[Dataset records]
────────────────────

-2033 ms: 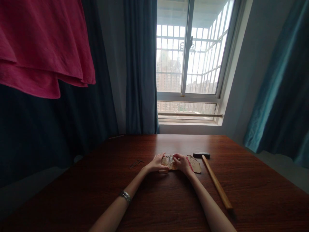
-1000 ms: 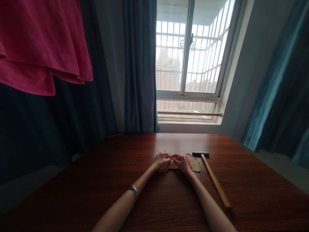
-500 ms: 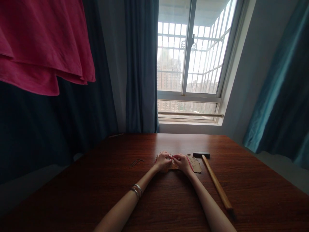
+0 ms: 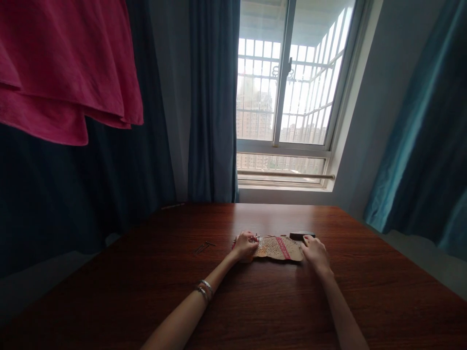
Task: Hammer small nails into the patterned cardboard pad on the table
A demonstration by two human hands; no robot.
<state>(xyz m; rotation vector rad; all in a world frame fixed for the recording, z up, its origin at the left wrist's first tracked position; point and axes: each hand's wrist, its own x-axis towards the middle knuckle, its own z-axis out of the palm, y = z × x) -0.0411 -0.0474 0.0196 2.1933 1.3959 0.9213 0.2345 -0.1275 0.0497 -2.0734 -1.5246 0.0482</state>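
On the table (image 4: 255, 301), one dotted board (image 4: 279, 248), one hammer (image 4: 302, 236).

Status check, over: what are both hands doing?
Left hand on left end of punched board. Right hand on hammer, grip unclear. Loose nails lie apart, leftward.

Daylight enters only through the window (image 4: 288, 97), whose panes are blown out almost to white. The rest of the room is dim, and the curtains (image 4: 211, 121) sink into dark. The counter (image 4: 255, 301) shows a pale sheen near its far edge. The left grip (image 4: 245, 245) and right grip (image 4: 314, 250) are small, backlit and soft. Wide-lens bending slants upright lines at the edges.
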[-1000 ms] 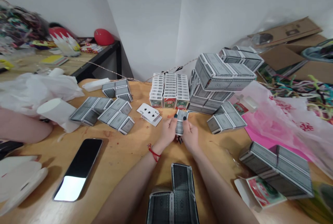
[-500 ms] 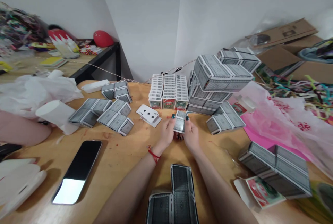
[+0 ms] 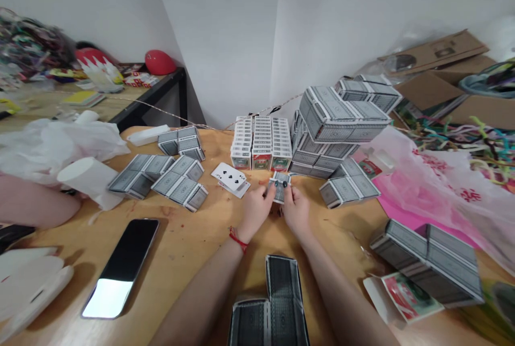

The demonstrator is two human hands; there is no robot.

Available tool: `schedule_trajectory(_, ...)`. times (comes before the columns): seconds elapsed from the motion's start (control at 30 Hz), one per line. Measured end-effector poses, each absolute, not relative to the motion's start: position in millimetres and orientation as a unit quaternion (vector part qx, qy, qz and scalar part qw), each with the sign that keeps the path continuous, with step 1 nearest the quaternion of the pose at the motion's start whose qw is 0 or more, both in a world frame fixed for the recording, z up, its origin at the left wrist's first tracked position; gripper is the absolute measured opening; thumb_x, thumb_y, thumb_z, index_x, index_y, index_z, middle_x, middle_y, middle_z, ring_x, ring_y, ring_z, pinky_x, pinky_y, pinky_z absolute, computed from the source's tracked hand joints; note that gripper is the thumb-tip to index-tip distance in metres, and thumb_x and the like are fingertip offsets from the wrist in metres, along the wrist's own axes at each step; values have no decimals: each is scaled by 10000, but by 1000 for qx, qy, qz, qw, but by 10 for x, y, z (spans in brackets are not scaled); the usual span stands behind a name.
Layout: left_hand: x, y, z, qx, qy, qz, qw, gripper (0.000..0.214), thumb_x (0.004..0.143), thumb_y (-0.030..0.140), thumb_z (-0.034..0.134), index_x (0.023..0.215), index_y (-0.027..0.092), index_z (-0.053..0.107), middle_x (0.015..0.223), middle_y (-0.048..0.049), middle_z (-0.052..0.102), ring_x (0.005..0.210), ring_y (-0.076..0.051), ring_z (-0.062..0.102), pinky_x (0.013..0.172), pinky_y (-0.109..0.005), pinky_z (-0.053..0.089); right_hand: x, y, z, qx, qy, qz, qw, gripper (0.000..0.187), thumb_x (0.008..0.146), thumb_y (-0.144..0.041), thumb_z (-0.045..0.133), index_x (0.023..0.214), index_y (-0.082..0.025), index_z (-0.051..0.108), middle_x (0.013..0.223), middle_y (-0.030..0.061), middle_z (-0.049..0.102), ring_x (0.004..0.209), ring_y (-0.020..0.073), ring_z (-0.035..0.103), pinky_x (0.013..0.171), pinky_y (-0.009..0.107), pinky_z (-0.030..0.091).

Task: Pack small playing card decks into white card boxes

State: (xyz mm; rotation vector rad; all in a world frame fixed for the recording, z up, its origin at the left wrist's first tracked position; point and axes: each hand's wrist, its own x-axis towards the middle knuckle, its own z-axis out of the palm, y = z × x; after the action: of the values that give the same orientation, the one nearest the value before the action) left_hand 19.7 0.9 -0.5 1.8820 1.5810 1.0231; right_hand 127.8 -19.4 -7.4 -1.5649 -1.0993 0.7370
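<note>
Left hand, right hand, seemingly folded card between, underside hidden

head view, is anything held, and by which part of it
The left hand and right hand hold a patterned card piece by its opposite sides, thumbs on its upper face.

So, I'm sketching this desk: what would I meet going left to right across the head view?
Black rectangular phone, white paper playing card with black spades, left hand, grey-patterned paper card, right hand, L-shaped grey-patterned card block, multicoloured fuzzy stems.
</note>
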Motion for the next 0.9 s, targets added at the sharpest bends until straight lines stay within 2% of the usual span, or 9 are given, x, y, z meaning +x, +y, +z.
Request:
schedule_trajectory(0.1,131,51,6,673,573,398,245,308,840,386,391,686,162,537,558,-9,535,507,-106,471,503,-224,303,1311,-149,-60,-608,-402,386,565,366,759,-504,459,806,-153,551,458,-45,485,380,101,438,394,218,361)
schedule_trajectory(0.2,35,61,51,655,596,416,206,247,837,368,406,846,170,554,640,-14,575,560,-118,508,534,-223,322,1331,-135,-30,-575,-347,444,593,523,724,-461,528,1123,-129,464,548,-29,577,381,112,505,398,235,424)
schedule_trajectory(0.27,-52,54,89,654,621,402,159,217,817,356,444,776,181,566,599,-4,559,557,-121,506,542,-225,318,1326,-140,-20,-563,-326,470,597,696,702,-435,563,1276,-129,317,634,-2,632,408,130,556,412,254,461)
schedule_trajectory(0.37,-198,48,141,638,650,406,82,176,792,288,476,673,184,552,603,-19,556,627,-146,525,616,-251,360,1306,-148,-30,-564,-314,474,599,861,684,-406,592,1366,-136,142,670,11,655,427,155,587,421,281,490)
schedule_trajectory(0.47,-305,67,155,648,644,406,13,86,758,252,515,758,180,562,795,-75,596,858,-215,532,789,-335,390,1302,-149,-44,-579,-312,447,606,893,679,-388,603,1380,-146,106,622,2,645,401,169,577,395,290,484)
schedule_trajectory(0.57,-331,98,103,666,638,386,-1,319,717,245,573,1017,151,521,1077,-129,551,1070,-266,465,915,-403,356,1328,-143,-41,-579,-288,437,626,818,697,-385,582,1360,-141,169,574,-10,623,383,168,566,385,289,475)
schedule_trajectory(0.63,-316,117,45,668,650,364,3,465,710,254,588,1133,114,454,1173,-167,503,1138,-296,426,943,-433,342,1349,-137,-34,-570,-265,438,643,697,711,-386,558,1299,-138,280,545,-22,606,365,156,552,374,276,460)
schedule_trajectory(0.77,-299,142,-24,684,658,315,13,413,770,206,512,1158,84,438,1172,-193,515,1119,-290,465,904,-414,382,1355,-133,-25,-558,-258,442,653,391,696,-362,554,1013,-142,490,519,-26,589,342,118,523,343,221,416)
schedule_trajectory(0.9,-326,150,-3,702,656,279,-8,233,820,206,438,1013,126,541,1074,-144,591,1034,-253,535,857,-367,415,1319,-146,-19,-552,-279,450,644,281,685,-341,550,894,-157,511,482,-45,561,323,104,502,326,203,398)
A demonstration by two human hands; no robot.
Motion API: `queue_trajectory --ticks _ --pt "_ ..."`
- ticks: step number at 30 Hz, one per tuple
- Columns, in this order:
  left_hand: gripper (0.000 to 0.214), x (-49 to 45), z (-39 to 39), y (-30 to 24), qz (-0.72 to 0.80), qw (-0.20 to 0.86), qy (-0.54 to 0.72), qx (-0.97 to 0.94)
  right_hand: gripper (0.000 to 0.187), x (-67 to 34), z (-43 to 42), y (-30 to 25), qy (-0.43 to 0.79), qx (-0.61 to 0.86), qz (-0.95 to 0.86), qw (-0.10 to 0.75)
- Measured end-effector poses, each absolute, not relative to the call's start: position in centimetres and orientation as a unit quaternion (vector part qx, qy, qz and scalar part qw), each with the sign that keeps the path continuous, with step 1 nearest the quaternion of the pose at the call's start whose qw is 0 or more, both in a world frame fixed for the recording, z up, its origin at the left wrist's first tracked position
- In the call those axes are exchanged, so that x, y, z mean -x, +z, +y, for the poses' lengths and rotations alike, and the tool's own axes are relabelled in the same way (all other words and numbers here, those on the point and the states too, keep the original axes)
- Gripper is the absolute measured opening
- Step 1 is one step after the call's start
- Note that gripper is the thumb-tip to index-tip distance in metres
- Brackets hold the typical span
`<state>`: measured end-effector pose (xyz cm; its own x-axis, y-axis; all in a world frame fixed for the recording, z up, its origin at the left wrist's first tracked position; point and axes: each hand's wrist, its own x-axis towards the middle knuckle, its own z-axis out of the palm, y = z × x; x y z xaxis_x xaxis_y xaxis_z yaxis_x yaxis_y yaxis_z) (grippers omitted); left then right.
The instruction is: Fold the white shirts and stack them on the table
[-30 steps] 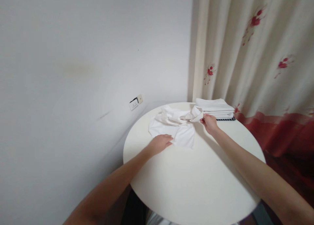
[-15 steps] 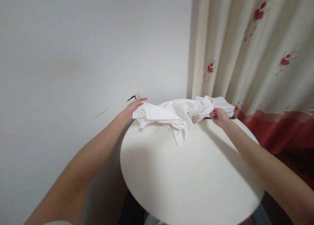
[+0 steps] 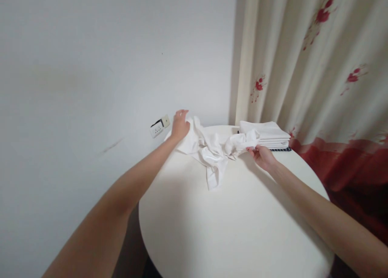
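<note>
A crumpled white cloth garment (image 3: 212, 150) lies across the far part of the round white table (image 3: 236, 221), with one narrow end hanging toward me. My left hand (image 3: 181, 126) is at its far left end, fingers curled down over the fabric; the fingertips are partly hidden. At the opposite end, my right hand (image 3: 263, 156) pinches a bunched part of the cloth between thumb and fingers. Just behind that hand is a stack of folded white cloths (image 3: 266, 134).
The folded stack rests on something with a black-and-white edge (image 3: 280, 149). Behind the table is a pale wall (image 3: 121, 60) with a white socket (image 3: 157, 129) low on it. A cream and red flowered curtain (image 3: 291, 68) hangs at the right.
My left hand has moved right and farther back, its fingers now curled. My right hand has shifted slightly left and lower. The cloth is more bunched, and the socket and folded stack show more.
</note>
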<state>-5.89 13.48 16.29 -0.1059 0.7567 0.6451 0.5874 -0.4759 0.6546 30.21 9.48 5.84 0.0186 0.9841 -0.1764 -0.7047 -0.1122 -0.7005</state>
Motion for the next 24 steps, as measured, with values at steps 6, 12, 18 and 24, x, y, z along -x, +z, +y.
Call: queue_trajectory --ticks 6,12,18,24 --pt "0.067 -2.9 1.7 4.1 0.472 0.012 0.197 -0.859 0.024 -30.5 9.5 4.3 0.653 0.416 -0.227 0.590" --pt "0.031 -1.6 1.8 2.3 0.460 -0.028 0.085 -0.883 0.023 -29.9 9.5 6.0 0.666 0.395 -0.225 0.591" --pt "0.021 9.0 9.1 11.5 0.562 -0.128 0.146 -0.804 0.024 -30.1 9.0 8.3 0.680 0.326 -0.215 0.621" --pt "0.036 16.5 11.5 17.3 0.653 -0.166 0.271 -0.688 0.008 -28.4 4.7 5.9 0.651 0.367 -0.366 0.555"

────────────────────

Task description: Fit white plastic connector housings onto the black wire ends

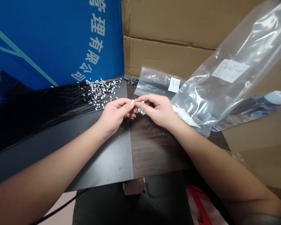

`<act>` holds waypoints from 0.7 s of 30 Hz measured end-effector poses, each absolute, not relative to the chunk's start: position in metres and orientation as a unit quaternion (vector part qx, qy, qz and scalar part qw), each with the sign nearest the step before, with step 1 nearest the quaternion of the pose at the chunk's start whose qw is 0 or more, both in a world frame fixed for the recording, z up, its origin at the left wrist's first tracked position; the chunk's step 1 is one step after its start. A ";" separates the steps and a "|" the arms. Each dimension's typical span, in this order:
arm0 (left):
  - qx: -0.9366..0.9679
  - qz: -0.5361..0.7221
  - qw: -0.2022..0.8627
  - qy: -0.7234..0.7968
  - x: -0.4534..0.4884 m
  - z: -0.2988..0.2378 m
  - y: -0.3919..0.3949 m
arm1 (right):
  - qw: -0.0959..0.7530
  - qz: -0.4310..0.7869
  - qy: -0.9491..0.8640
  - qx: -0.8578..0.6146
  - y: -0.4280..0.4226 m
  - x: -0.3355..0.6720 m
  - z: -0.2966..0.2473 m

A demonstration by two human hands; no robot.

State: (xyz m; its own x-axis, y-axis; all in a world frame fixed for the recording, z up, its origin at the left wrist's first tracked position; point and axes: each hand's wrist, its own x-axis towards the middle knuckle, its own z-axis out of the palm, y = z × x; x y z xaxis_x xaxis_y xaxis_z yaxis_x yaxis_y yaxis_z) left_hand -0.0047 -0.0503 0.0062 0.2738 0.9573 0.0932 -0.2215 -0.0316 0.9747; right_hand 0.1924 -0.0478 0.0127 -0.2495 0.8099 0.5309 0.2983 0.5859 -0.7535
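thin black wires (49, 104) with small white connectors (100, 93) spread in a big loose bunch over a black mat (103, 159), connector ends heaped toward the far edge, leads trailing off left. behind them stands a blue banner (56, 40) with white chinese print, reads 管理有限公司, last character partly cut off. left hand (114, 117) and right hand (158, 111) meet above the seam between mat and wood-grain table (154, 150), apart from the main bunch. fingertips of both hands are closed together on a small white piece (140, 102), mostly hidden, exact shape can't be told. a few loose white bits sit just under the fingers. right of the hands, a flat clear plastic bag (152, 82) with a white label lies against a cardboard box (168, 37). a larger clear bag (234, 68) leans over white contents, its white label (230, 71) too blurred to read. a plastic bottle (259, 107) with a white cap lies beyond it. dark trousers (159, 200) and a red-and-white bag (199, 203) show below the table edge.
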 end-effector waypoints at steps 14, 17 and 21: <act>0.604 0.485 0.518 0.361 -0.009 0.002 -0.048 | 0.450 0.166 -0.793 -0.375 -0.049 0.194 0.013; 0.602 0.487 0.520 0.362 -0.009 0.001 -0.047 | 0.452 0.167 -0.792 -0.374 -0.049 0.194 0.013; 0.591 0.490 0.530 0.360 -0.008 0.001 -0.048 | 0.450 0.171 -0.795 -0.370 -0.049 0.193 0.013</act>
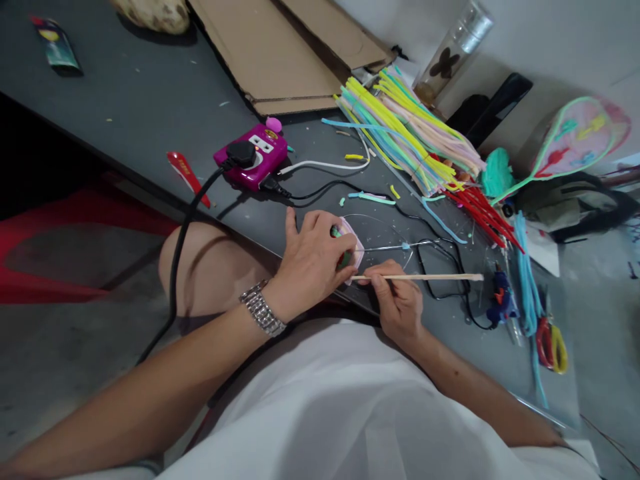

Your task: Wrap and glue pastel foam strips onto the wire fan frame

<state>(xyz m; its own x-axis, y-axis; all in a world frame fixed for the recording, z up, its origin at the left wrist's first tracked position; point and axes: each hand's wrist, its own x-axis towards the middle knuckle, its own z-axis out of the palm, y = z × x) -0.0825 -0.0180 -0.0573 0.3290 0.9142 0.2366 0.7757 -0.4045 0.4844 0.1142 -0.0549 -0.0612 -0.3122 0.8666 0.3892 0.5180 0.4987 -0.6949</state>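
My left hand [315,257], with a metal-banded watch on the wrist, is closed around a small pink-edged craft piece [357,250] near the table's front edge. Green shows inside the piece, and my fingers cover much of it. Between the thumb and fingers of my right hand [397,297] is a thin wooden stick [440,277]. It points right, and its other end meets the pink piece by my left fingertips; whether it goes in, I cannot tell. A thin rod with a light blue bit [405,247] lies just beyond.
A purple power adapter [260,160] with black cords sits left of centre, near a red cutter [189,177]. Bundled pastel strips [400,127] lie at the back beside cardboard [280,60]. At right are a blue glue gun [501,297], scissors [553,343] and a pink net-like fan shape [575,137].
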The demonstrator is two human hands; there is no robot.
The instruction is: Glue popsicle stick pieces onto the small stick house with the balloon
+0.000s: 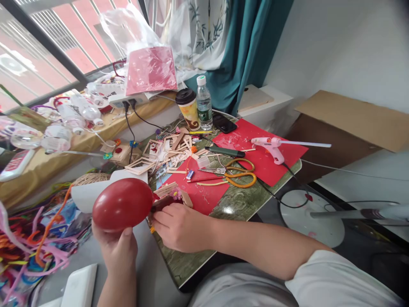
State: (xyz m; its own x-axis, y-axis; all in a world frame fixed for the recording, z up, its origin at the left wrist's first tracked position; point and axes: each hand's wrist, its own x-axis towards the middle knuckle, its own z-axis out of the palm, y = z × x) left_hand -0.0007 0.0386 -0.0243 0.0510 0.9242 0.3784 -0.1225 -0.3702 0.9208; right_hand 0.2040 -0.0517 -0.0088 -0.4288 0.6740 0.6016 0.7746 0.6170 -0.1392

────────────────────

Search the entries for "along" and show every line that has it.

## [Answer section]
Available tool: `schedule_trajectory(_, ...)`. times (comes before the columns): seconds elapsed from the motion's start (control at 30 Hz), one per line. Measured end-effector poses, each absolute, not relative to the motion's start: position in millimetres and orientation as a unit quaternion (vector part qx, qy, qz and scalar part qw), each with the sign that keeps the path continuous, with step 1 nearest the quaternion of the pose at the motion's start whose qw is 0 or more, both in a world frame fixed for the recording, z up, its origin at the left wrist's first tracked position; gripper is the absolute measured opening; thumb_x, thumb_y, thumb_z, index_x, index_y, index_z, middle_x, middle_y, middle_z, ring_x, ring_y, ring_z, pinky_x, pinky_y, pinky_z absolute, computed from the source's tracked hand joints; note that gripper is the thumb-tip to index-tip distance in metres, and thumb_x and the like are fingertip offsets from the wrist in metres, along the wrist's own axes at each step; values have no decimals: each is scaled by 10000, but by 1000 for qx, qy, qz, qw, but by 10 for x, y, z (spans in brackets are not scaled); the usual span stands behind a name.
Motion for the next 24 steps, as measured, with values at steps 6, 12, 18 and 24, x, y, z along -x, +z, +y.

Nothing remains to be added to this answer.